__TASK ITEM__
Below are entries; count the lines among them that contain the word "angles", and give only the count.
BEGIN MATERIALS PROVIDED
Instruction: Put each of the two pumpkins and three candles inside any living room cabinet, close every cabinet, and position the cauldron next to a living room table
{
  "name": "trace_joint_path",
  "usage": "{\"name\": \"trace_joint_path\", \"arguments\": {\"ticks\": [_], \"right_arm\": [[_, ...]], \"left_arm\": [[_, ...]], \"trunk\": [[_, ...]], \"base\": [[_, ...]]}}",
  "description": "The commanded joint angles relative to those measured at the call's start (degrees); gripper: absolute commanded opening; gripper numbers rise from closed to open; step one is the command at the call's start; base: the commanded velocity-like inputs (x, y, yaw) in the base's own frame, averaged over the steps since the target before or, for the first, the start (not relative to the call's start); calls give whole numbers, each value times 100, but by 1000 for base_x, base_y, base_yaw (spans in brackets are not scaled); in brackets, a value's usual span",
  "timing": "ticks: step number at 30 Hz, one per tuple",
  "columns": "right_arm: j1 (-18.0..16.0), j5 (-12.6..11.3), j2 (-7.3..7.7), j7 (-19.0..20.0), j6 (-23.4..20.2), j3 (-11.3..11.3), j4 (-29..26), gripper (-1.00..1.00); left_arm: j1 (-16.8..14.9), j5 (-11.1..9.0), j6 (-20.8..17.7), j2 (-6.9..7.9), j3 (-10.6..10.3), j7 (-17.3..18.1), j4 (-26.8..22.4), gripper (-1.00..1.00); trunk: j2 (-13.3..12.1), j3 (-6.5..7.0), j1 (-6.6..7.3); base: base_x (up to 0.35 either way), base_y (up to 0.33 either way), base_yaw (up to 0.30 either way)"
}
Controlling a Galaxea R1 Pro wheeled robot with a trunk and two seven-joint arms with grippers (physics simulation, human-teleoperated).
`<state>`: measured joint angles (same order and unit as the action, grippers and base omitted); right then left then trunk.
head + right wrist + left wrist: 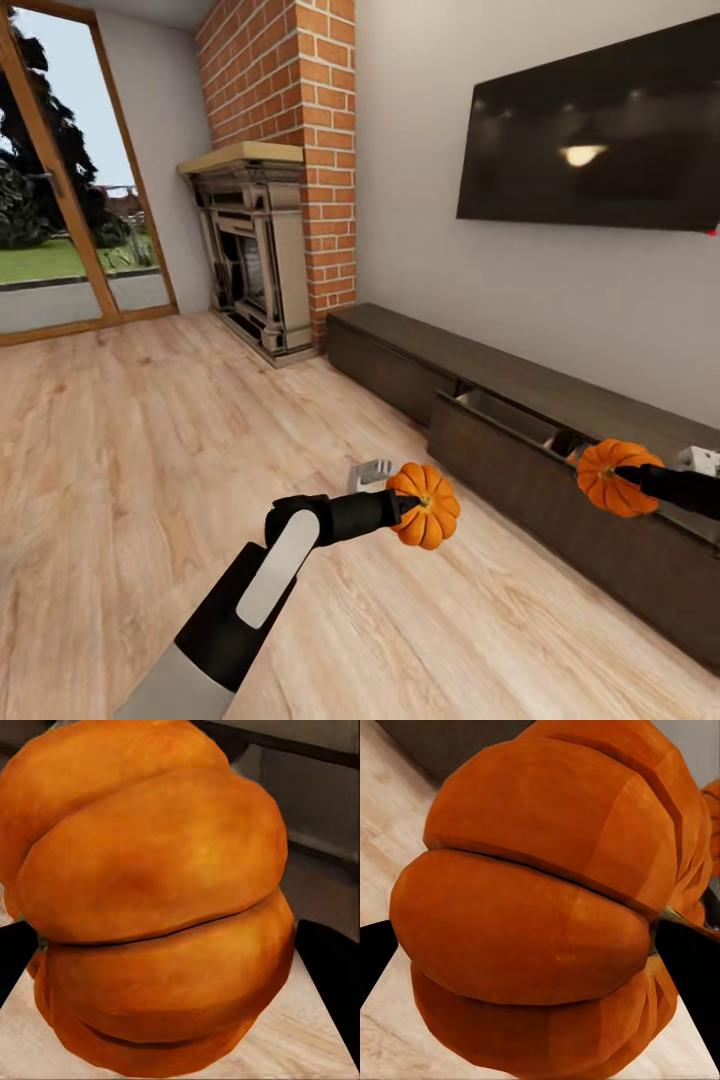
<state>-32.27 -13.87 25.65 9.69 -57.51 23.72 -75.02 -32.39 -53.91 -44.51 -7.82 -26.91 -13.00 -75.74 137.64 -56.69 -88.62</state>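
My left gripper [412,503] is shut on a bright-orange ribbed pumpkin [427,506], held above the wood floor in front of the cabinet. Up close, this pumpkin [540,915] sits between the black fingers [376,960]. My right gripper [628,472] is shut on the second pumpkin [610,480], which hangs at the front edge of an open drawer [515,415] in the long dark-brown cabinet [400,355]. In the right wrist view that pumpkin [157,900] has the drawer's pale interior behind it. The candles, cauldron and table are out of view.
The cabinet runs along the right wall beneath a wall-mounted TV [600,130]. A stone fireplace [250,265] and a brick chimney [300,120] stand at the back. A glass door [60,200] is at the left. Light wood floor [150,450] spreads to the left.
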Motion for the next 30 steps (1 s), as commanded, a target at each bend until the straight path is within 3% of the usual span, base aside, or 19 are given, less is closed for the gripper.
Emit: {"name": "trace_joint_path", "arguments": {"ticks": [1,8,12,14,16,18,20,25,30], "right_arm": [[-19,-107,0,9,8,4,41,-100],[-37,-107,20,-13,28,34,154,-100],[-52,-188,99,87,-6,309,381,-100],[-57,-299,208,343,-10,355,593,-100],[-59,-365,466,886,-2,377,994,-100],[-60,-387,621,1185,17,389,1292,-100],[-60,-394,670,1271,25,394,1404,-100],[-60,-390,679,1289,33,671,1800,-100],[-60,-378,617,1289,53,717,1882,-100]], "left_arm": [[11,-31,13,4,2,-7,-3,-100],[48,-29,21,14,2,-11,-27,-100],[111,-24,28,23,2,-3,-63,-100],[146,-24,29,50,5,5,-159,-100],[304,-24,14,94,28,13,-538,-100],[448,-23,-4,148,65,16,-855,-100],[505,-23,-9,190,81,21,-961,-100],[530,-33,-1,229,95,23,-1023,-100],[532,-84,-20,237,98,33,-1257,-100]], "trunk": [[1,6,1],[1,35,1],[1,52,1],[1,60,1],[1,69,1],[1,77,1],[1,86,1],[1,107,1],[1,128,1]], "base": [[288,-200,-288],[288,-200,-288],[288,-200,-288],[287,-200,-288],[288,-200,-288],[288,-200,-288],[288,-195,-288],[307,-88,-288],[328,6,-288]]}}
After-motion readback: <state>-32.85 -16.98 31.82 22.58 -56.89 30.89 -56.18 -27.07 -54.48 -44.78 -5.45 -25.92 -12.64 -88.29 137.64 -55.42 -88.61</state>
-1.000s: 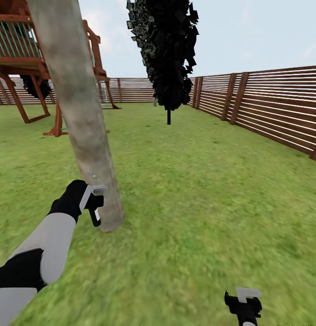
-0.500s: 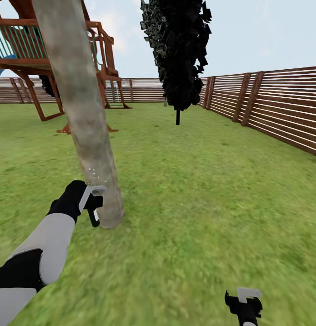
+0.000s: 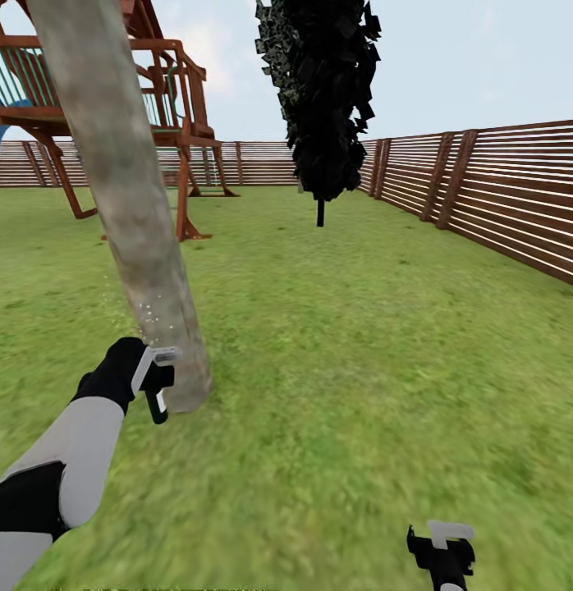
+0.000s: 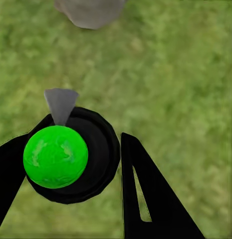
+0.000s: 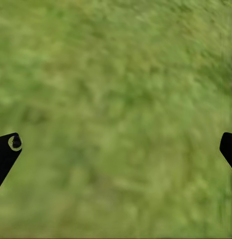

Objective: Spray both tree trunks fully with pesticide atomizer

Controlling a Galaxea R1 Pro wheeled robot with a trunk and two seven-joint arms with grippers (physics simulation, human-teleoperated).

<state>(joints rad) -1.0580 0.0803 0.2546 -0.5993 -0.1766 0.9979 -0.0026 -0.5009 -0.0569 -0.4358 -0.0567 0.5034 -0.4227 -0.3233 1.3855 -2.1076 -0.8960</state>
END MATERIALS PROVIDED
__FINISHED TASK__
2